Introduction
If you are using the Entity Framework (EF), then you need to understand the best practices for improving its performance, or you will suffer the consequences!
Background
My team has spent almost 2 years with the first version of the Entity Framework in an enterprise application (including the beta). Our application has a Service Oriented Architecture (SOA) that uses the .NET 3.5 Framework SP1, SQL Server 2008 and IIS 7.0 on Windows Server 2008. During development we ran into significant issues with performance which we overcame by finding and following several best practices. The intent of this article is to explain these best practices. This article assumes that you are familiar with what the EF is and how to use it. If you need more of an introductory overview, check out the Introduction to the Entity Framework article.
Best Practices
Our application has a database with 400+ tables, some of which are very inter-connected. All of our Entity Framework calls are contained in our web service projects. Many of our EF calls took 8.5 seconds to complete on first time calls. By making certain changes (see the chart below) to our web service projects, we were able to improve these calls to 3 seconds. Second EF calls became almost instant. The chart below gives an indication of the overall performance impact with respect to the EF and the level of refactoring it took us to implement the change.
Best Practice | Impact | Required Refactoring |
Pre-generated Your View | Major | Minor |
Use Small EDMX Files | Minor | Moderate |
Create Smart Connection Strings | Minor | Minor |
Disable Change Tracking | Minor | Minor |
Use Compiled Queries | Moderate | Moderate |
Be Careful With Includes | Moderate | Major |
The following sections in this article will explain these best practices in more detail- so read on!
Pre-generated Your View
The most expensive operation (it takes over 50% of the initial query) is View Generation.
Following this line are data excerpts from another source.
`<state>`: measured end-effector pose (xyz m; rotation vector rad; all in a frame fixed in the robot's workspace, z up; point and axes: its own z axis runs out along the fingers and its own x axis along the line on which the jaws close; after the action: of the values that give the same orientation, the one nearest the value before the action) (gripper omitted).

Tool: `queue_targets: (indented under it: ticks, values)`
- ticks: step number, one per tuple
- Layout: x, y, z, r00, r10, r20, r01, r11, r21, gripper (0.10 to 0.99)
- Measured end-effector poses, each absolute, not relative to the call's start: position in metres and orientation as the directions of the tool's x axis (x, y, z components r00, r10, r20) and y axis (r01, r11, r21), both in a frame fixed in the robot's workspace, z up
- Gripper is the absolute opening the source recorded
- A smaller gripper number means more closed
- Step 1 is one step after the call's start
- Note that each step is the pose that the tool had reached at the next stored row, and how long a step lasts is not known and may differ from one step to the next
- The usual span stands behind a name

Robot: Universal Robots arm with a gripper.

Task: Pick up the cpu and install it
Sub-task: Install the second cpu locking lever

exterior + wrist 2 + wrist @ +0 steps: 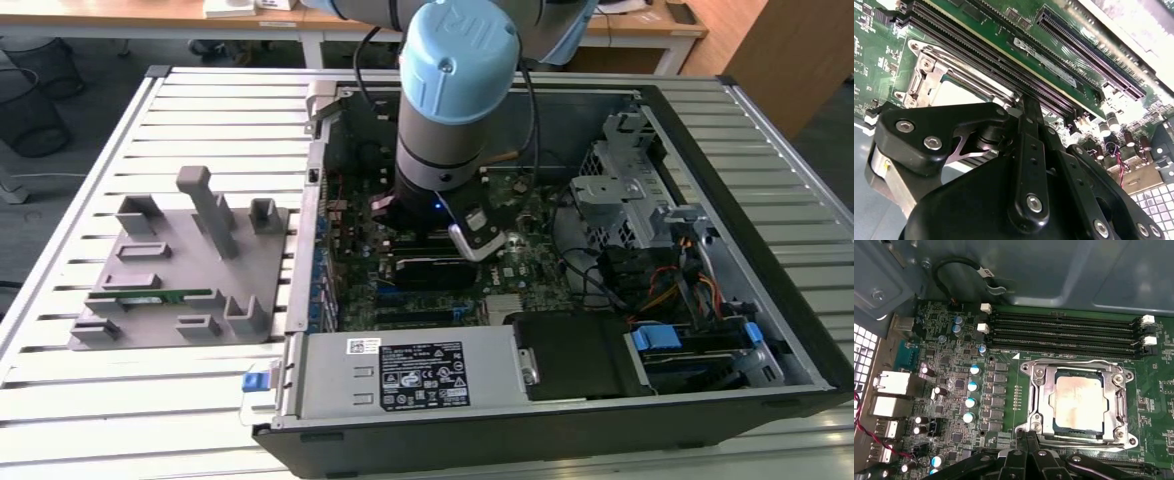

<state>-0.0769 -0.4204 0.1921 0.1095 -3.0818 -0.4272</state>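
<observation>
The cpu (1079, 402), a flat square chip with a shiny silver top, lies inside the open metal socket frame (1036, 390) on the green motherboard. Its pale top also shows in the second wrist view as the cpu (956, 94) beyond the black finger links. My gripper (1027, 437) hovers at the socket frame's edge with its two fingers pressed together and nothing between them. In the exterior view the gripper (474, 245) reaches down into the middle of the open computer case (561, 420).
Several black memory slots (1064, 332) run beside the socket. A grey parts fixture (180, 265) holding a green memory stick (160, 297) lies at the exterior view's left on the slatted table. The case also holds a power supply (414, 370), a drive cage (627, 190) and cables.
</observation>
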Motion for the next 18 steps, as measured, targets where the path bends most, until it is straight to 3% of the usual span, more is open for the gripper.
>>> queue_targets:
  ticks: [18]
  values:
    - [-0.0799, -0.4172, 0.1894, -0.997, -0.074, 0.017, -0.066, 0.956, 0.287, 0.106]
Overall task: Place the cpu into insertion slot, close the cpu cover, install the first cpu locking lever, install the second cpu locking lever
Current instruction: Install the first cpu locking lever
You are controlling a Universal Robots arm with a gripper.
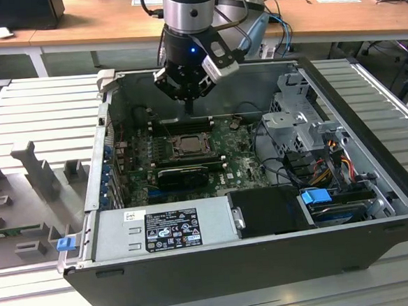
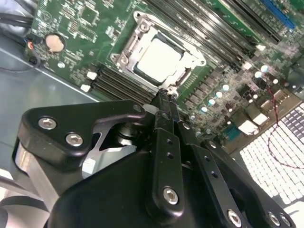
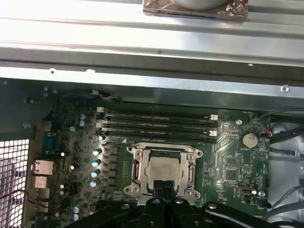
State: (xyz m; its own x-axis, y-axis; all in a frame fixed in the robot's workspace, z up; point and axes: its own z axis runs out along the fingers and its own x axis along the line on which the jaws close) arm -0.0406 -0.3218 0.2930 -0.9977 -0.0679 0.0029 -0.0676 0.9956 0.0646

A big part of creating an abstracted view of the database is providing the actual view for queries and updates in the store’s native language. During View Generation, the store views are created. Fortunately we can eliminate the expense of building the in-memory view by running the EDM generator (EdmGen.exe) command line tool with the view generation command parameter /mode:ViewGeneration
(see below).
Running this tool will create a code file (either .cs or .vb) with a pre-generated view that can be included and compiled in your project. Having the view pre-generated reduces the startup time considerably. The first time the EF ObjectContext
is created the view must be generated, so pre-generating the view and deploying it with your application is important. The disadvantage of doing this is that you must keep the generated views synchronized with any changes you make to the data model.
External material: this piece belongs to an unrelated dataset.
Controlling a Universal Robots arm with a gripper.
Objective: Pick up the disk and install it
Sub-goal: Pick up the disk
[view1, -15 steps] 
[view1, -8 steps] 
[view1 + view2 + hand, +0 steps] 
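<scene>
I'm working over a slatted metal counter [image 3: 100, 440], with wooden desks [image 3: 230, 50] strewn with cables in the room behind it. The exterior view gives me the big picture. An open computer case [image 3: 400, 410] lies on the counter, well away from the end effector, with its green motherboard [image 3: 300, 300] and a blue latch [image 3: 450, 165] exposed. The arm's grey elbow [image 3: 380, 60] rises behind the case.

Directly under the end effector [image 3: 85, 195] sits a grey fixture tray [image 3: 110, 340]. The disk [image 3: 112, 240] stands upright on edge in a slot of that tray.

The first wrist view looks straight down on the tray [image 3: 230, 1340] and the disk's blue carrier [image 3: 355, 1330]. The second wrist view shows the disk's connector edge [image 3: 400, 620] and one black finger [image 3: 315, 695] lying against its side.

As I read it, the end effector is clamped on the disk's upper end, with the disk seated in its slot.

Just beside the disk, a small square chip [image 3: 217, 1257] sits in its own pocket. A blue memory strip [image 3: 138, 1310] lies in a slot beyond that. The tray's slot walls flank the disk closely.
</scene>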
"%windir%\Microsoft.NET\Framework\v3.5\EdmGen.exe"
/mode:ViewGeneration
/language:CSharp
/nologo
"/inssdl:MyEntityModel.ssdl"
"/incsdl:MyEntityModel.csdl"
"/inmsl:MyEntityModel.msl"
"/outviews:MyEntityModel.Views.cs"
The EdmGen.exe tool is installed in the .NET Framework directory. In many cases, this is located in C:\windows\Microsoft.NET\Framework\v3.5. For 64-bit systems, this is located in C:\windows\Microsoft.NET\Framework64\v3.5. You can also access the EdmGen.exe tool from the Visual Studio command prompt (Click Start, point to All Programs, point to Microsoft Visual Studio 2008, point to Visual Studio Tools, and then click Visual Studio 2008 Command Prompt). In order to get the input .ssdl, .csdl and .msl files, you need to use Visual Studio to do the following:
- Open the project that contains your Entity Framework project.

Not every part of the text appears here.